Other elements had repositioned near the settlement of Lubyanka just to the north, with towed artillery howitzers in firing positions, Maxar said.

“Russia is likely seeking to reset and re-posture its forces for renewed offensive activity in the coming days,” Britain’s ministry of defence said in an intelligence update. “This will probably include operations against the capital Kyiv.”

The British update said Russian ground forces were still making only limited progress, hampered by persistent logistical issues and Ukrainian resistance.

President Volodymyr Zelensky said Ukraine had “already reached a strategic turning point” in the conflict.

“It is impossible to say how many days we still have to free Ukrainian land. But we can say we will do it,” he said in a televised address.

In an overnight statement, the Ukrainian general staff said Russian forces were regrouping after taking heavy losses. Ukraine had pushed Russians back to “unfavourable positions” in the Polyskiy district, near the Belarus border to the rear of the main Russian column heading towards Kyiv, it said.

Emergency services said no one was hurt in the psychiatric hospital struck in eastern Ukraine, as the patients were already sheltering in the basement.

But Oleh Synegubov, governor of the Kharkiv region, said 330 people had been in the building and called the attack “a war crime against civilians”.

Reuters could not immediately verify the report and there was no immediate comment from Moscow.

It came less than two days after Russia bombed a maternity hospital in the besieged southern port of Mariupol. Ukraine said pregnant women were among those hurt there; Russia said the hospital was no longer functioning and was occupied by Ukrainian fighters when it was hit.
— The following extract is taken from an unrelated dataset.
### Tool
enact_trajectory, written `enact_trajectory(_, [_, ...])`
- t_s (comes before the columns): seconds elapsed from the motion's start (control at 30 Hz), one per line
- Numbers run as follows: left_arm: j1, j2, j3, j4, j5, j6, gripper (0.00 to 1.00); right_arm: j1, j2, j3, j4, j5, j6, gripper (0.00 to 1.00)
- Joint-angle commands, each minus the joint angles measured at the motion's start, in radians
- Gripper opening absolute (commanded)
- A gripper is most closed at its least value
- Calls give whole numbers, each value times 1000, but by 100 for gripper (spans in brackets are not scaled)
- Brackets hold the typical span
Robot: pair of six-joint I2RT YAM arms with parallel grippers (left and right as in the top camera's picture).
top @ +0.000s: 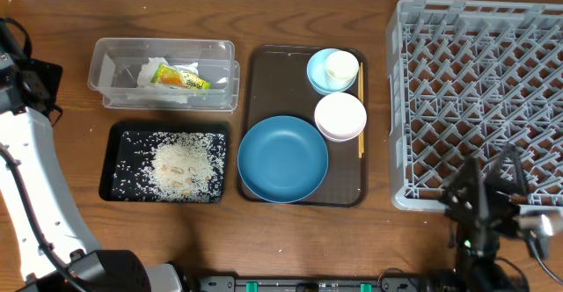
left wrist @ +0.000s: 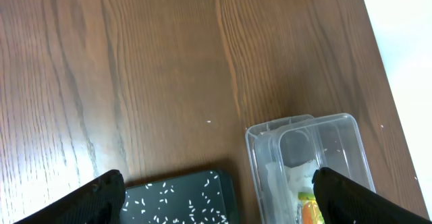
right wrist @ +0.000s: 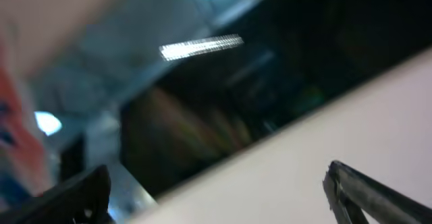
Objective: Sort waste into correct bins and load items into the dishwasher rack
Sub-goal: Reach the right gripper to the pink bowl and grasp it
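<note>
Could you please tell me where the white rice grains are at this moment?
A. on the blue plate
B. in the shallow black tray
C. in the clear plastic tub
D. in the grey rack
B: the rice grains lie scattered inside the black tray, while the clear tub holds the napkin and wrapper.
</note>
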Motion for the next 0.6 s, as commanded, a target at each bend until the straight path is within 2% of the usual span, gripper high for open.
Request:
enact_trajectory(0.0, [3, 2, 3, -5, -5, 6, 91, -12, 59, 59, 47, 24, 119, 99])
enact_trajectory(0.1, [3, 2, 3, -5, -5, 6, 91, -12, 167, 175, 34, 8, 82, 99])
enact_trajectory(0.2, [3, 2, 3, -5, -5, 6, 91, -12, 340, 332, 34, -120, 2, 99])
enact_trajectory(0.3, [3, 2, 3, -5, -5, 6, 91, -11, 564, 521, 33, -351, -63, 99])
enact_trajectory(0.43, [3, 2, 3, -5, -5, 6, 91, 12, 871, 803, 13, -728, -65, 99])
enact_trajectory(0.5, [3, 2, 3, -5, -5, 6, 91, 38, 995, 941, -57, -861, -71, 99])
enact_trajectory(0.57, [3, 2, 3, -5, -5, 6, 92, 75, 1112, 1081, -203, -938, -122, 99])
For a seventh straight day, Russia announced plans to cease fire to let civilians leave Mariupol, where hundreds of thousands of people trapped with no food, water, heat or power.
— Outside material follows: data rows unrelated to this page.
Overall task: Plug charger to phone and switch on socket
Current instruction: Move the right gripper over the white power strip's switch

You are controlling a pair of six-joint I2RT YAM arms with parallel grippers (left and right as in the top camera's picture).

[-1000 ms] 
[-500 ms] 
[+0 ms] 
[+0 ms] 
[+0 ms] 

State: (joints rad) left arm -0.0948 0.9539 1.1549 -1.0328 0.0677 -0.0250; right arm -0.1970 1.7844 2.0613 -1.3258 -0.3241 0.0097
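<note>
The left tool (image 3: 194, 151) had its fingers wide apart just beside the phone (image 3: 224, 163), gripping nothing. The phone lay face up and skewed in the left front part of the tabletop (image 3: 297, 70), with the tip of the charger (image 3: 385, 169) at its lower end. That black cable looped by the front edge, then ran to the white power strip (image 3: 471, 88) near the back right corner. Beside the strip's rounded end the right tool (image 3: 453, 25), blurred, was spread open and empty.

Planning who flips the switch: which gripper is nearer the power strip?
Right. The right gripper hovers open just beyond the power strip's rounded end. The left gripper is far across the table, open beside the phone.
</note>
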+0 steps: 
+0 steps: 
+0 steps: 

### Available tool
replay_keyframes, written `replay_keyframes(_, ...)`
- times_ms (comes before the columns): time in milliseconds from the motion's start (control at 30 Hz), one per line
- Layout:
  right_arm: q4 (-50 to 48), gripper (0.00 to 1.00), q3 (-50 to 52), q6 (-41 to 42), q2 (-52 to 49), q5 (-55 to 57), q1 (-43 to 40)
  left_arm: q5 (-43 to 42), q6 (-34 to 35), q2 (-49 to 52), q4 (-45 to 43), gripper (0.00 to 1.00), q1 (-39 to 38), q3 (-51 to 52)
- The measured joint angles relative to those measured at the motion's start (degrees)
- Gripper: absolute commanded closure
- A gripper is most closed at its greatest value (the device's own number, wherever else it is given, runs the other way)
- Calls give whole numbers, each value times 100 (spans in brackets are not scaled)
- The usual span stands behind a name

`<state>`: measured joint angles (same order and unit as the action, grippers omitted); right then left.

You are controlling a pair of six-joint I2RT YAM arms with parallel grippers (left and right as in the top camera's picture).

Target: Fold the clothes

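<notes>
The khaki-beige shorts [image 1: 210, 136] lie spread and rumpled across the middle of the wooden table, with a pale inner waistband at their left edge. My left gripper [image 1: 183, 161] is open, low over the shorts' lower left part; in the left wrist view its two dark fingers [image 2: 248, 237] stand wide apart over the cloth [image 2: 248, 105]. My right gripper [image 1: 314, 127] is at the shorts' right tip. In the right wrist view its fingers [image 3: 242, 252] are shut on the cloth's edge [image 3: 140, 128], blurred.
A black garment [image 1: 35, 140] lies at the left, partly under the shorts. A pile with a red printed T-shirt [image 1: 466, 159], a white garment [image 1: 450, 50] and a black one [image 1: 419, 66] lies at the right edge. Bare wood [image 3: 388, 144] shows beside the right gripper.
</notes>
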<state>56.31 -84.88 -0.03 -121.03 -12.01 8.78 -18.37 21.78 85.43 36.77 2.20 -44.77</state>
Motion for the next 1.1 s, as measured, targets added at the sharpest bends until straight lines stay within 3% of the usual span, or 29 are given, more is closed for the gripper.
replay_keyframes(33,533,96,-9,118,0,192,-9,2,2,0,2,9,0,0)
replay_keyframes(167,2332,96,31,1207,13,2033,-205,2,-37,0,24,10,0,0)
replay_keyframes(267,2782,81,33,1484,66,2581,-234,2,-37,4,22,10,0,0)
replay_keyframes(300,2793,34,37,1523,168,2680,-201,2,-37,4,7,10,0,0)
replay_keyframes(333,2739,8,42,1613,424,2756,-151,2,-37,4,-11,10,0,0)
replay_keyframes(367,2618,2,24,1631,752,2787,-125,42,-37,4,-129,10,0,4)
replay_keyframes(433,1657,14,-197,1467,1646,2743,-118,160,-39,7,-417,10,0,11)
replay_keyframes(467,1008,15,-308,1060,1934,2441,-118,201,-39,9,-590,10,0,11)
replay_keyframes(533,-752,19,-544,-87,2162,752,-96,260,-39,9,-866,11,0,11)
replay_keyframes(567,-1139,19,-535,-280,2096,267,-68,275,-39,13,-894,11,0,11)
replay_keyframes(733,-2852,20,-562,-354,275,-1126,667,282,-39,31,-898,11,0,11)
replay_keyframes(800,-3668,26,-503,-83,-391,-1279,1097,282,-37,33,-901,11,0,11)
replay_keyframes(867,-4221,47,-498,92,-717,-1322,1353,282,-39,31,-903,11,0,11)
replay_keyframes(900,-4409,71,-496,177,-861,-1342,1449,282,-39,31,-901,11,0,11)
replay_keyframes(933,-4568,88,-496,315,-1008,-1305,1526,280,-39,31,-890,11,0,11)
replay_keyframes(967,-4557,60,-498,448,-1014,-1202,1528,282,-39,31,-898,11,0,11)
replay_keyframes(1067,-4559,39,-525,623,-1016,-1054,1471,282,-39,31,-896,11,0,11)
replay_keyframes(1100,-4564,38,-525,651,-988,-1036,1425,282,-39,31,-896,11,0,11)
All previous attempts to reach the city have failed with both sides accusing each other of failing to observe ceasefires.
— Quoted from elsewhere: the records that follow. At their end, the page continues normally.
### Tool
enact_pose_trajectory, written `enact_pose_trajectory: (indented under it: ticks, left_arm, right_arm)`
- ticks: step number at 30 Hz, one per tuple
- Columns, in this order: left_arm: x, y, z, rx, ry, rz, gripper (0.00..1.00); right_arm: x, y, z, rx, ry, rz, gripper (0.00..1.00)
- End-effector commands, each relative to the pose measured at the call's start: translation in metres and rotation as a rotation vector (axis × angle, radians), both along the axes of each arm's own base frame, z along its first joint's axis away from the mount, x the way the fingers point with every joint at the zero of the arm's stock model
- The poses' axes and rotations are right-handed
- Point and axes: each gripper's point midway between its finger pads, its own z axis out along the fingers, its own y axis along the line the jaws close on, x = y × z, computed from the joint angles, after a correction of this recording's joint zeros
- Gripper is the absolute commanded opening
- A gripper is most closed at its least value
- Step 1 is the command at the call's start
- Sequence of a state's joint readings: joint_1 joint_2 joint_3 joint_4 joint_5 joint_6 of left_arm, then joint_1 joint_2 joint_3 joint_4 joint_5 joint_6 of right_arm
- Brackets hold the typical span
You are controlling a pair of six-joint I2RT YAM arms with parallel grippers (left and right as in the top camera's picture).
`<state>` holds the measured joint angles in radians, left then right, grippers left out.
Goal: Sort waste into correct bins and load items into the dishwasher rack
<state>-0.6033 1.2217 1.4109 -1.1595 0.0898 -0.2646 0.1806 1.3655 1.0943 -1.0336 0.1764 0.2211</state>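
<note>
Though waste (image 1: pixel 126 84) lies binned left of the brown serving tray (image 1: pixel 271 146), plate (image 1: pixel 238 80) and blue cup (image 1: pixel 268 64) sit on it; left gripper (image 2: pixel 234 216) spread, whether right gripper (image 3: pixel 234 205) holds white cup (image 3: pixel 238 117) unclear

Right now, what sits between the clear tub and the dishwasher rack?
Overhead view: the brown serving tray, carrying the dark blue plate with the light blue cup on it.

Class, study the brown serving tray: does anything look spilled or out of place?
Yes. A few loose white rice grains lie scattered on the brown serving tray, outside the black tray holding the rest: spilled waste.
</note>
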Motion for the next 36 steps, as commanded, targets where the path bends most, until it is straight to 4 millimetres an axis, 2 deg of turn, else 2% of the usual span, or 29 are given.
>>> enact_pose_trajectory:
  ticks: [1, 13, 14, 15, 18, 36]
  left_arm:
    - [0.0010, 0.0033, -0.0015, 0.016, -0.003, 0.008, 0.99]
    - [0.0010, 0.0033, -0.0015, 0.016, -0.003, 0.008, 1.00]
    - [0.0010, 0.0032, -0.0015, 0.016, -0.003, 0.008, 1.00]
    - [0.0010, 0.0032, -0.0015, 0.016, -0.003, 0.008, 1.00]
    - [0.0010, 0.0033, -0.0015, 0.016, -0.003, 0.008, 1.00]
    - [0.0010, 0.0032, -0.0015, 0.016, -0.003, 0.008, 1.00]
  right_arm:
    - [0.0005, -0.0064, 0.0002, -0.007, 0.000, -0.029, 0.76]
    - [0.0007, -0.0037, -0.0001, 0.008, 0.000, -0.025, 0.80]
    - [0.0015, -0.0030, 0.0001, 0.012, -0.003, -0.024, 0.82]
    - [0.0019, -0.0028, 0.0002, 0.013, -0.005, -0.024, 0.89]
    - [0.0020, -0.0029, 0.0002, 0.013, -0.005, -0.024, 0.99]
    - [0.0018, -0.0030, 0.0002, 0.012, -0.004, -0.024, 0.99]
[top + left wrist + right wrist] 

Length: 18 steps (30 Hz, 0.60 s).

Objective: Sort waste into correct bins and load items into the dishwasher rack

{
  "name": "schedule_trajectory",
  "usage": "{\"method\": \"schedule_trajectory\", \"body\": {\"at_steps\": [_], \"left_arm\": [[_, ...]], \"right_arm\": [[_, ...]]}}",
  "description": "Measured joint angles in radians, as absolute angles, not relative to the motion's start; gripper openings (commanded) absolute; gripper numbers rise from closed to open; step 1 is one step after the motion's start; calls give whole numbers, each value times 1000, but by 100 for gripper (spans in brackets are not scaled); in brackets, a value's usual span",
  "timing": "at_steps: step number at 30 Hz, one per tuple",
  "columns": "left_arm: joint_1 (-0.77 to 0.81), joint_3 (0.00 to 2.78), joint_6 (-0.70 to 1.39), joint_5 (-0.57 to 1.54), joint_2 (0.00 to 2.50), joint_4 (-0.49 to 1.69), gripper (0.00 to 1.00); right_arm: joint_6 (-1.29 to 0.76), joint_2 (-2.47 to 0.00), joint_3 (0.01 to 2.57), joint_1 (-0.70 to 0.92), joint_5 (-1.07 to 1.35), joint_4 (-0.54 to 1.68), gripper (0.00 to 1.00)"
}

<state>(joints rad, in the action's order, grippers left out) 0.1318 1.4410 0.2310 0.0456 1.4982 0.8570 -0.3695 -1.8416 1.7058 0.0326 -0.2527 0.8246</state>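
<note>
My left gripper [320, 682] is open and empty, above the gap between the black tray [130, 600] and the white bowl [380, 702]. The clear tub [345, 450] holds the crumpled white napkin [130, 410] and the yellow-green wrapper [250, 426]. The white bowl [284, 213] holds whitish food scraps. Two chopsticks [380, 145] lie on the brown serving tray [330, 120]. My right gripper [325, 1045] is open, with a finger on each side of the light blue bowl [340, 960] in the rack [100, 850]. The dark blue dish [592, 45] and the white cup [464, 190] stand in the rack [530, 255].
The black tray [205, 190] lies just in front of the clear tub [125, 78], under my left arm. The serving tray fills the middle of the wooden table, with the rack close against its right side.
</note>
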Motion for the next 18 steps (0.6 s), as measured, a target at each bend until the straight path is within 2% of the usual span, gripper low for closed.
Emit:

Moscow denies it has been targeting civilians in what it calls a “special operation” to disarm and “de-Nazify” Ukraine. President Vladimir Putin has tried to project an air of calm since ordering the invasion on February 24.

At a meeting with Belarus leader Alexander Lukashenko on Friday, Putin said there were “certain positive shifts” in talks with Ukrainians. He did not elaborate.

Putin green light for W. Asia fighters

Russian President Vladimir Putin gave the green light on Friday to bring in thousands of fighters from West Asia to fight against Ukraine.

At a meeting of Russia’s Security Council, defence minister Sergei Shoigu said there were 16,000 volunteers in West Asia who were ready to come to fight with Russian-backed forces in the breakaway Donbass region.

“If you see that there are these people who want of their own accord, not for money, to come to help the people living in Donbass, then we need to give them what they want and help them get to the conflict zone,” Putin said.

Shoigu also proposed that western-made Javelin and Stinger missiles that were captured by the Russian army in Ukraine should be handed over to Donbass forces. Russia invaded Ukraine on February 24 soon after Putin recognised the breakaway territories as independent states.